------ THE DATA

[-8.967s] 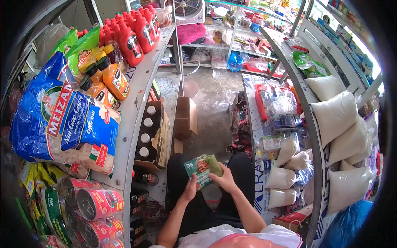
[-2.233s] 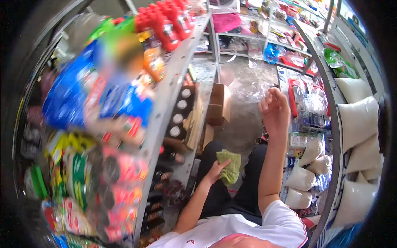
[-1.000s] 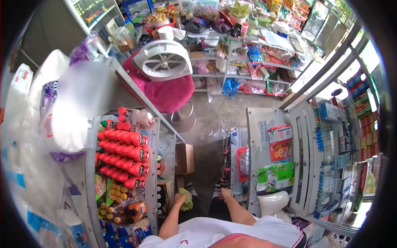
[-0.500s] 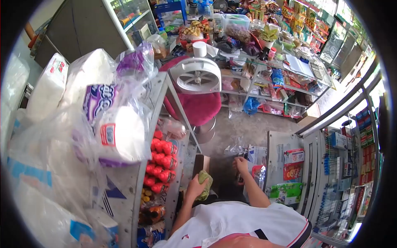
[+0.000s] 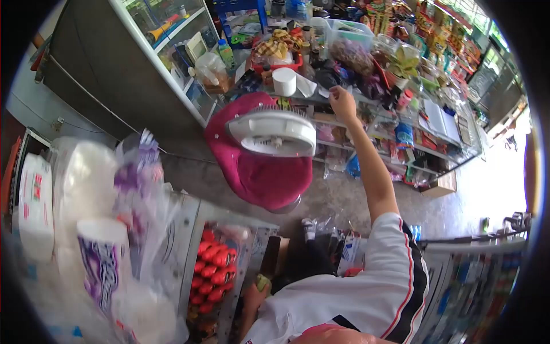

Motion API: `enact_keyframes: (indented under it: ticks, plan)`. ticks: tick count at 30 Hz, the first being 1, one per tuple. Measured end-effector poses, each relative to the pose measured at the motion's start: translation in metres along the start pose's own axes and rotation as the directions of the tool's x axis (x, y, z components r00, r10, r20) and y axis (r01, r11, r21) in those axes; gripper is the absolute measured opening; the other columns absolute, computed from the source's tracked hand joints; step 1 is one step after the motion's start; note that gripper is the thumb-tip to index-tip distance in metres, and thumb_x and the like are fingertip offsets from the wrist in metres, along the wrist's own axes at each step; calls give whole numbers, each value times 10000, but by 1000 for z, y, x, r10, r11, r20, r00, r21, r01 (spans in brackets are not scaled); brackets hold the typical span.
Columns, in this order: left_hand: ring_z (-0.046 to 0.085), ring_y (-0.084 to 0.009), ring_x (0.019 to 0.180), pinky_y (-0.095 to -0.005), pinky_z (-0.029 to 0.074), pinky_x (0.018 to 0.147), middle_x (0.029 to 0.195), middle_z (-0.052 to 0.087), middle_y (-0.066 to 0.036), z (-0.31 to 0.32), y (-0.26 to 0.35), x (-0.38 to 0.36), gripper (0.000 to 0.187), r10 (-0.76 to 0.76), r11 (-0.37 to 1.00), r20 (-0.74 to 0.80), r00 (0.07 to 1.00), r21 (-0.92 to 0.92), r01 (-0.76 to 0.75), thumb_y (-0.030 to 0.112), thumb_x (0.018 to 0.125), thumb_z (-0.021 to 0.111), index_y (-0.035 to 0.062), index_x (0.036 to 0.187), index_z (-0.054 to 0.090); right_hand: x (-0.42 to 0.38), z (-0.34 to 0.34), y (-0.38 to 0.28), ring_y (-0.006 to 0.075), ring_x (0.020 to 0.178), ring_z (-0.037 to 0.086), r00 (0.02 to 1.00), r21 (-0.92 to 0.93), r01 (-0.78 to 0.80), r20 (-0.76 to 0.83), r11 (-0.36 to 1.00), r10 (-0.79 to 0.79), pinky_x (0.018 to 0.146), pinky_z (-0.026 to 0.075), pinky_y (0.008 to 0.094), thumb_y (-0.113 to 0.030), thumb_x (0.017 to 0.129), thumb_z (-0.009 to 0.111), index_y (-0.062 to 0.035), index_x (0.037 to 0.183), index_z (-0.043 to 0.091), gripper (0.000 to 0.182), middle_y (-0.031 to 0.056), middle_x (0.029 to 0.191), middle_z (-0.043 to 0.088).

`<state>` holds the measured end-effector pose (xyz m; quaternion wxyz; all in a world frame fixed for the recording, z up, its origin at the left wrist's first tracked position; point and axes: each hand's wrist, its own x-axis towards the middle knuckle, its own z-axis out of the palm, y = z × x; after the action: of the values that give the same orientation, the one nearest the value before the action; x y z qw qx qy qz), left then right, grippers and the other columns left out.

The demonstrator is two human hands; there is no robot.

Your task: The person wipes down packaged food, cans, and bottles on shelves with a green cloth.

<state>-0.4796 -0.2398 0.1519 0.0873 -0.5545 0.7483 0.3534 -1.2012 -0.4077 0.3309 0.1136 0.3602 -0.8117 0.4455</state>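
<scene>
My right hand (image 5: 342, 101) is stretched far out to the edge of a crowded glass counter (image 5: 366, 117), its fingers resting on the counter top beside a roll of white paper (image 5: 283, 81); I see nothing held in it. My left hand (image 5: 256, 293) is low by my side next to the red bottle shelf, closed around a folded green cloth (image 5: 262, 281), of which only a small corner shows.
A white fan (image 5: 274, 131) stands on a pink stool (image 5: 258, 172) between me and the counter. Red sauce bottles (image 5: 212, 269) fill the shelf at my left, with bagged tissue rolls (image 5: 100, 229) above. A glass-door cabinet (image 5: 166, 51) stands at the back left. A wire rack (image 5: 475, 286) is on the right.
I have stood up and turned toward the counter. My right hand rose from near the floor boxes to the counter edge. My left hand keeps the green cloth.
</scene>
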Motion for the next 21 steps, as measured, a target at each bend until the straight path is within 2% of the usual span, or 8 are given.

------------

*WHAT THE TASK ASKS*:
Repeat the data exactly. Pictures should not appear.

*RESPONSE TO THIS EXERCISE*:
[-8.967s] 
[-2.233s] 
[-1.000s] 
[-0.500s] 
[+0.000s] 

Motion API: `enact_keyframes: (indented under it: ticks, plan)`. ticks: tick count at 30 Hz, the first being 1, one per tuple. Measured end-effector poses, each relative to the pose measured at the motion's start: translation in metres along the start pose's own axes and rotation as the directions of the tool's x axis (x, y, z components r00, r10, r20) and y axis (r01, r11, r21) in those axes; gripper is the absolute measured opening; the other columns absolute, computed from the source's tracked hand joints; step 1 is one step after the motion's start; note that gripper is the thumb-tip to index-tip distance in metres, and thumb_x and the like are fingertip offsets from the wrist in metres, along the wrist's own axes at each step; calls give whole numbers, each value times 10000, but by 1000 for z, y, x, r10, r11, r20, r00, r21, r01 (spans in brackets are not scaled); brackets hold the typical span.
Columns, in this order: left_hand: ring_z (-0.046 to 0.085), ring_y (-0.084 to 0.009), ring_x (0.019 to 0.180), pinky_y (-0.095 to -0.005), pinky_z (-0.029 to 0.074), pinky_x (0.018 to 0.147), middle_x (0.029 to 0.195), middle_z (-0.052 to 0.087), middle_y (-0.066 to 0.036), z (-0.31 to 0.32), y (-0.26 to 0.35), x (-0.38 to 0.36), gripper (0.000 to 0.187), r10 (-0.76 to 0.76), r11 (-0.37 to 1.00), r20 (-0.74 to 0.80), r00 (0.07 to 1.00), r21 (-0.92 to 0.92), r01 (-0.76 to 0.75), thumb_y (-0.030 to 0.112), thumb_x (0.018 to 0.125), thumb_z (-0.021 to 0.111), index_y (-0.035 to 0.062), index_x (0.036 to 0.187), index_z (-0.054 to 0.090); right_hand: x (-0.42 to 0.38), z (-0.34 to 0.34), y (-0.38 to 0.28), ring_y (-0.006 to 0.075), ring_x (0.020 to 0.178), ring_z (-0.037 to 0.086), r00 (0.02 to 1.00), r21 (-0.92 to 0.93), r01 (-0.78 to 0.80), r20 (-0.76 to 0.83), r11 (-0.36 to 1.00), r10 (-0.79 to 0.79), pinky_x (0.018 to 0.146), pinky_z (-0.026 to 0.075), pinky_y (0.008 to 0.094), thumb_y (-0.113 to 0.030), thumb_x (0.017 to 0.129), thumb_z (-0.009 to 0.111), index_y (-0.062 to 0.035), index_x (0.037 to 0.183), index_z (-0.043 to 0.091), gripper (0.000 to 0.182), middle_y (-0.031 to 0.056), middle_x (0.029 to 0.191), middle_z (-0.043 to 0.088).

`<state>` holds the measured end-effector pose (xyz m; quaternion wxyz; all in a world frame fixed for the recording, z up, its origin at the left wrist's first tracked position; point and axes: each hand's wrist, its own x-axis towards the middle knuckle, its own z-axis out of the palm, y = z × x; after the action: of the values that give the same orientation, the one nearest the value before the action; x y z qw qx qy qz), left then right, grippers and the other columns left out.

The demonstrator is two human hands; there is no robot.

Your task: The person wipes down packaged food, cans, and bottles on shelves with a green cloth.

<state>-0.4796 -0.2398 0.1519 0.0873 -0.5545 0.7483 0.3534 -1.2012 -0.4077 0.3309 0.1136 0.3602 -0.8117 0.4455</state>
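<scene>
My right hand (image 5: 342, 101) is stretched far out to the edge of a crowded glass counter (image 5: 366, 117), its fingers resting on the counter top beside a roll of white paper (image 5: 283, 81); I see nothing held in it. My left hand (image 5: 256, 293) is low by my side next to the red bottle shelf, closed around a folded green cloth (image 5: 262, 281), of which only a small corner shows.
A white fan (image 5: 274, 131) stands on a pink stool (image 5: 258, 172) between me and the counter. Red sauce bottles (image 5: 212, 269) fill the shelf at my left, with bagged tissue rolls (image 5: 100, 229) above. A glass-door cabinet (image 5: 166, 51) stands at the back left. A wire rack (image 5: 475, 286) is on the right.
I have stood up and turned toward the counter. My right hand rose from near the floor boxes to the counter edge. My left hand keeps the green cloth.
</scene>
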Motion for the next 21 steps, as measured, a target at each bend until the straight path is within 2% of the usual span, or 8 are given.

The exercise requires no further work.